$time meaning when using parallel processing on a scientific cluster?

Question 1

In serial, your code runs in 78m40s and real and user are almost identical.

When you run with 8 processes, which I would assumed are all running on the same machine (node), the total cpu time is 101m9. It is much larger, I would guess that you have encountered either overloading of the node or memory overconsumption. But as you are using 8 cores, the total wall clock time is 101m9 / 8 = 12m45. You could try to rerun that test and observe what happens.

When you run with 16 processes, which I would assumed are dispatched on two nodes, the real time is 4m46, which is approximately 78m40 / 16. But the real time is the cumulated cpu time of all processing running on the same node as mpirun ; the time command has no way of knowing about mpi processes running on other nodes; 37m30 is approximately 78m40 / 2.

Question 2

There are usually two different notions of time on a computer system.

Wall-clock time (let's call it T): This is the time that goes by on your watch, while your program is executing.
CPU time (let's call it C): that's the cumulative time all the CPUs working on your program have spent executing your code.

For an ideal parallel code running on P CPUs, T=C/P. That means, if you run the code on eight CPUs, the code is eight times faster, but the work has been distributed to eight CPUs, which all need to execute for C/P seconds/minutes.

In reality, there's often overhead in the execution.
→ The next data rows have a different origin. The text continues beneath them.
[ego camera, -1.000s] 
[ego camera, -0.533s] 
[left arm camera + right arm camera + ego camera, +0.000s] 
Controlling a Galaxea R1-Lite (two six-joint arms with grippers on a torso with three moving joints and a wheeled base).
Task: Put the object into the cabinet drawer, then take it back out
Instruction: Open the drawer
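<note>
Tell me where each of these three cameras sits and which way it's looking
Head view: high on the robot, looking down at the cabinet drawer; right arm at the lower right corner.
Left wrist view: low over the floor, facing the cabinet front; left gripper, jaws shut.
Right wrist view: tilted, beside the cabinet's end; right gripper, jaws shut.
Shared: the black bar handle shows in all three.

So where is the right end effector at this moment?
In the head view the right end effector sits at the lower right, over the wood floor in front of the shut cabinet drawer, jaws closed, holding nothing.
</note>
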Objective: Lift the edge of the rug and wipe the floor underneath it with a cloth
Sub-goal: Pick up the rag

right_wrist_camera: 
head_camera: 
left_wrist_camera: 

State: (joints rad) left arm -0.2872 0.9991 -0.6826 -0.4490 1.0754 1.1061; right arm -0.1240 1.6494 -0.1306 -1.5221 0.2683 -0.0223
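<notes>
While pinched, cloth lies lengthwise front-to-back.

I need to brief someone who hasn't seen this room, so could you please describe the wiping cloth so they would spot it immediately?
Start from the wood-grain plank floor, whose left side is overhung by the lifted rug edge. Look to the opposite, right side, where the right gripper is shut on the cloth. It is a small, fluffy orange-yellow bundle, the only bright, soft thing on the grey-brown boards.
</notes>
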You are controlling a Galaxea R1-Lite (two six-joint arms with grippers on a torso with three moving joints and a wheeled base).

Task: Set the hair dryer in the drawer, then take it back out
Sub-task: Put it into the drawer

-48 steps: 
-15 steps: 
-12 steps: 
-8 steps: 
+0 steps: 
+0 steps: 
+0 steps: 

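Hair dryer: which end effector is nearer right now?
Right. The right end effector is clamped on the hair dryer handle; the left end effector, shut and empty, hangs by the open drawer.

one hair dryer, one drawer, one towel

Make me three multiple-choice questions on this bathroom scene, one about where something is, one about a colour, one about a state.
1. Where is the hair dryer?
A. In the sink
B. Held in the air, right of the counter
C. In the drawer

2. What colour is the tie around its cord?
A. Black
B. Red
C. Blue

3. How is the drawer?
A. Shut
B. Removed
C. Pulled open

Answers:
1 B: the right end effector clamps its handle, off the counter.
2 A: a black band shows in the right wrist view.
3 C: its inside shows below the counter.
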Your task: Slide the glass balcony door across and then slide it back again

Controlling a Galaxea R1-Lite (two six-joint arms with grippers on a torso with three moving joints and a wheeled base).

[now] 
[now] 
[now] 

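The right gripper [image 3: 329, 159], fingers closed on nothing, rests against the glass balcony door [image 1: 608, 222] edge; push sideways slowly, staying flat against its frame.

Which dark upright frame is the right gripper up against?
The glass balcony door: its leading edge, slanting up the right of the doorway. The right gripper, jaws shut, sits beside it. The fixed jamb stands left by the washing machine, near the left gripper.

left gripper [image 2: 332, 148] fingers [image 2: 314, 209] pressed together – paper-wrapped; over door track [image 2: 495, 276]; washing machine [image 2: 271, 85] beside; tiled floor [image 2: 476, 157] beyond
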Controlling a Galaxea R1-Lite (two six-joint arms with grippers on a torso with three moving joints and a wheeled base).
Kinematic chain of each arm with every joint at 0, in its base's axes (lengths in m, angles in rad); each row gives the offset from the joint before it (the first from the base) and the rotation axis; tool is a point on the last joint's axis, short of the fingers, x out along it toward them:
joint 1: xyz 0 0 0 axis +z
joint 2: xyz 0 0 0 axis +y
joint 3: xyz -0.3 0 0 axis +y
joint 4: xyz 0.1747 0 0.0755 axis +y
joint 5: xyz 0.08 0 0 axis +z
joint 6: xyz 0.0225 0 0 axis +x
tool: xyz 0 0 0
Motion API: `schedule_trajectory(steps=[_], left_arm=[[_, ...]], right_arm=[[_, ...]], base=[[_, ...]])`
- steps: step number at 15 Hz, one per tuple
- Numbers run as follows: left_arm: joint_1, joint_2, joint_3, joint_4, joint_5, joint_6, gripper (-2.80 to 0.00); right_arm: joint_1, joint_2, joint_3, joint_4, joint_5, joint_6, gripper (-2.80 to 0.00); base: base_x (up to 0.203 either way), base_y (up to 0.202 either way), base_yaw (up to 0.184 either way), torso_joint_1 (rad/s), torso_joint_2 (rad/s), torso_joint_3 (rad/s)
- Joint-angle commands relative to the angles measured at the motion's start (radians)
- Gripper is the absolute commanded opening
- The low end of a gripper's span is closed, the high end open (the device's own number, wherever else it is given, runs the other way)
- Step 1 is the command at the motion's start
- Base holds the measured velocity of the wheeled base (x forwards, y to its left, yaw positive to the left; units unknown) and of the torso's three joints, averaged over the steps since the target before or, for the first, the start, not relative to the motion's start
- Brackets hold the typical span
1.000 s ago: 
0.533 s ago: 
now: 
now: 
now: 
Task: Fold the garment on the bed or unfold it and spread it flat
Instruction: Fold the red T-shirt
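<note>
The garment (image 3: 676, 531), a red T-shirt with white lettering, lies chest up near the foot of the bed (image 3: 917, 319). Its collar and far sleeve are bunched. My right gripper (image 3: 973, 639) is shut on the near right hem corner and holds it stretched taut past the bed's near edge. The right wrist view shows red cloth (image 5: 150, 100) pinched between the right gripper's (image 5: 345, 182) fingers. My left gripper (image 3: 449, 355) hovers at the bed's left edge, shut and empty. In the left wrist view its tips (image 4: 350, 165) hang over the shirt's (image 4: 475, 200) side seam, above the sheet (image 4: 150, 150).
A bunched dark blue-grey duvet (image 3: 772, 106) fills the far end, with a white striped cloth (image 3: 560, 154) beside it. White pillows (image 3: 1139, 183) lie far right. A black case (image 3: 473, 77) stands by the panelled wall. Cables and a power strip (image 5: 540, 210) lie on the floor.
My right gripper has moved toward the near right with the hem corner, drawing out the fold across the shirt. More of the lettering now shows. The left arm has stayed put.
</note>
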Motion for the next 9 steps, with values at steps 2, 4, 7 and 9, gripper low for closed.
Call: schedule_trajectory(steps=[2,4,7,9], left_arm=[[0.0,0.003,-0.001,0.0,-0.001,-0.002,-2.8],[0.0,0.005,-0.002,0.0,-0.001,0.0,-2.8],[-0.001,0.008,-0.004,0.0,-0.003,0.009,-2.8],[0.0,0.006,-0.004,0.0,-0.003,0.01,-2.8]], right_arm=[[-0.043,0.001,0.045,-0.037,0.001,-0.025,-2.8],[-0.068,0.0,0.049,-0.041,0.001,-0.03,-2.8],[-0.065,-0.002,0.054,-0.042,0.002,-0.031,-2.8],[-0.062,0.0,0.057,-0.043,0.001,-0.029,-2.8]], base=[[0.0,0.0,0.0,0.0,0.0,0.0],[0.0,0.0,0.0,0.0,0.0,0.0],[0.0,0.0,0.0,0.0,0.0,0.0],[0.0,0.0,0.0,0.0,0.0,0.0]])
With MPI, you've got communication overhead. This usually cause a situation where T>C/P. The higher T becomes, the less efficient the parallel code is.

An operating system like Linux can tell you more things, than just the wall-clock time. It usually reports user and sys time. User time is the CPU time (not exactly, but reasonable close for now) that the application spends in your code. Sys time is the time in Linux kernel.

Cheers, -michael